More sophisticated approaches to space will ignore a user's attempt to
sprinkle extraneous space in. Less sophisticated ones might allow it,
and even treat them as individual spaces, stretching both of them
during expansion. {shudder}

The fact that both the MLA Guidelines and the Bedford Handbook
encourage poor typography is regrettable. ("If you cannot type
appropriate punctuation, e.g. an em-dash or en-dash, please use
appropriate substitutions. For both dashes, substitute a pair of
hyphens, which, like true dashes, are typed without adjacent spaces."
There's still software out there that will happily wrap a line between
the two hyphens. Ick!) Nevertheless, if you're submitting a paper to an
institution that expects or requires that, then to not follow them is
wrong, even if the legibility of the submission is better.

What it all boils down to is "Putting two spaces after a period at the
end of a sentence is an artifact left over from the days when the
typewriter was the prevalent text-making tool. Unless you have a
specific reason or requirement to do otherwise, it's preferable to put
only one space between sentences."

*****

For breaking text into sentences, sometimes I find it easier to work
backwards. Also, only very colloquial writing will have a one-word
sentence, so you can solve all "Mr./Dr./Ph.D." cases by the fact that
if a word starts with a cap and ends with a period, it's not a
sentence. For a more sophisticated approach that's still not too
complex to program, check the final word of a sentence against a
dictionary. If it's found there without a final dot, then you're almost
certainly looking at the end of a sentence. If it isn't, then is it
found anywhere else in the document without a dot? If not, then you're
probably looking at an abbreviation. (My mail program uses a monospaced
font. If I thought most readers would read it with a proportional font,
I'd have typed "Ph. D." above, since it should have a thin space before
the D.)
 
G

Gavin Sinclair

Austin said:
Then, quite honestly, you were taught wrong. I was taught to use
double spaces with a typewriter or when using fixed-pitch fonts
(although that was later, since most computers and printers didn't
have reliable kerning routines until I was out of university).
Ultimately, the use of double spaces after a period is wrong *even
with fixed-pitch fonts*, but it was done to be clearer since the width
of the em-space and an en-space on a typewriter with a Courier-like
font is exactly the same. The two spaces *simulates* an em-space in a
typeset piece of work. (And that is *fact*, not opinion.)

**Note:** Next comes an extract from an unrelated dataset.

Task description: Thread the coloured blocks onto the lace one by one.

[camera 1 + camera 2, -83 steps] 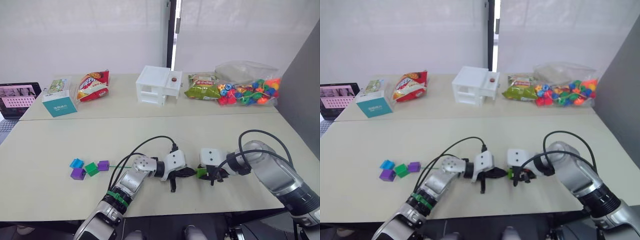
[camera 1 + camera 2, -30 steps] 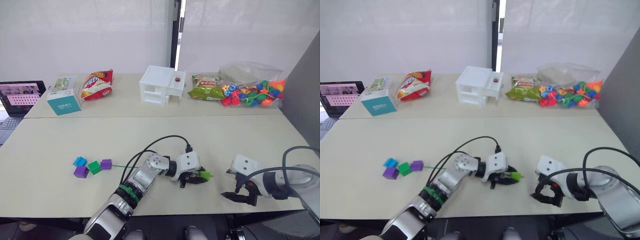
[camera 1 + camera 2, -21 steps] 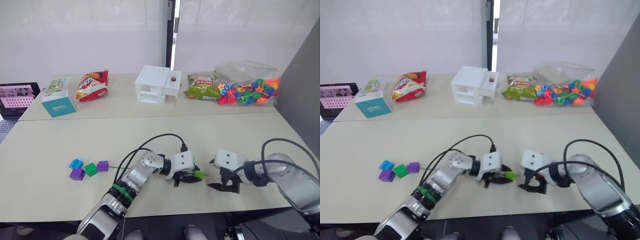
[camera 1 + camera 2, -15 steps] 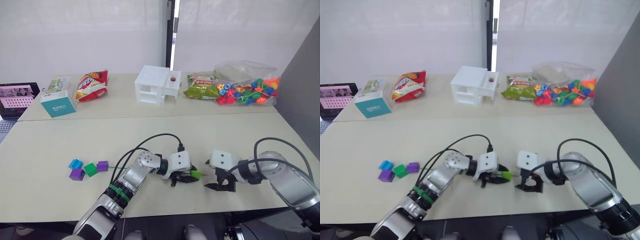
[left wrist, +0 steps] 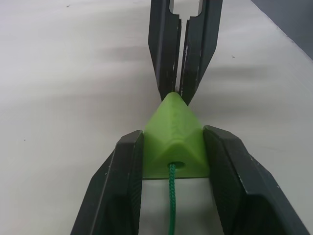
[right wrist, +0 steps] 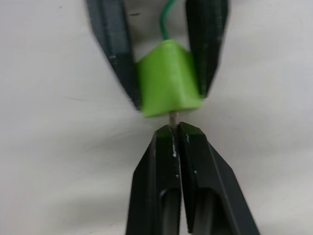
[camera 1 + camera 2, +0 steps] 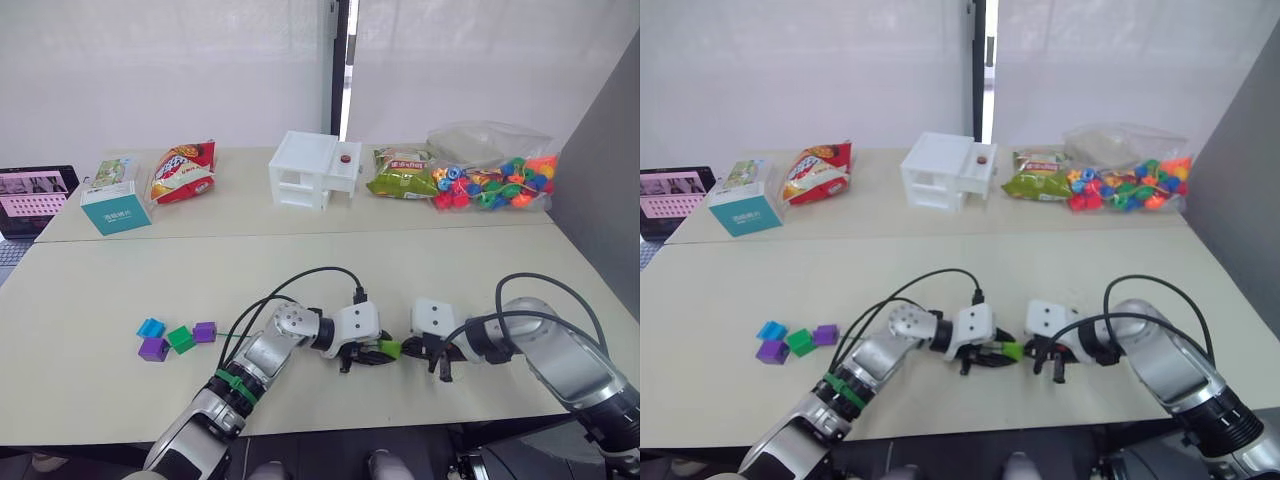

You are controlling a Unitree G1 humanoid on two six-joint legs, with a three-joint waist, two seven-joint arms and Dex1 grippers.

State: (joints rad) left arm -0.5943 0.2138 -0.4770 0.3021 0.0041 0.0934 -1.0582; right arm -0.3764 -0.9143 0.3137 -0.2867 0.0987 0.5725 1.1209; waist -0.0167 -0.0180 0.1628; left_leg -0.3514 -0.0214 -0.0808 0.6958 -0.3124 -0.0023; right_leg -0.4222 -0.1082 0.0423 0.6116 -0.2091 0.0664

What rot. How can anything like that be a fact? You're regurgitating
the opinion of a style manual.

Gavin
 
M

Matthew Smillie

you can solve all "Mr./Dr./Ph.D." cases by the fact that if a word
starts with a cap and ends with a period, it's not a sentence.

I'm not sure that's a very good rule, Dave. There are two sentences
here.

The above rule may catch titular abbreviations, but over-generalises
to produce a false negative in the above example. So in solving one
problem, you introduce another one. It's relatively easy to make
another rule to catch the problem in this case, but it would probably
have been simpler to just make a specific rule to eliminate titular
abbreviations, since there really aren't that many of them.

matthew smillie.
 
J

Jeffrey Schwab

Dave said:
I think "right" or "wrong" are a tad strong for most of the cases sited.
But as a professional book designer and typographer, there's
unquestionably "better" and "worse."

For improved legibility, inter-sentence space should generally be a bit
greater than inter-word space.

Typewriters only had one distance they could travel. Either 1/10th of an
inch ("Pica") or 1/12th ("Elite"). So the only way to add extra space
after a sentence was to double it. That's way too much extra space, but
it was generally better than the alternative. The real problem was that
the words were too far apart, not that the sentences were too close, but
again, the fixed spacing was already an abominable situation.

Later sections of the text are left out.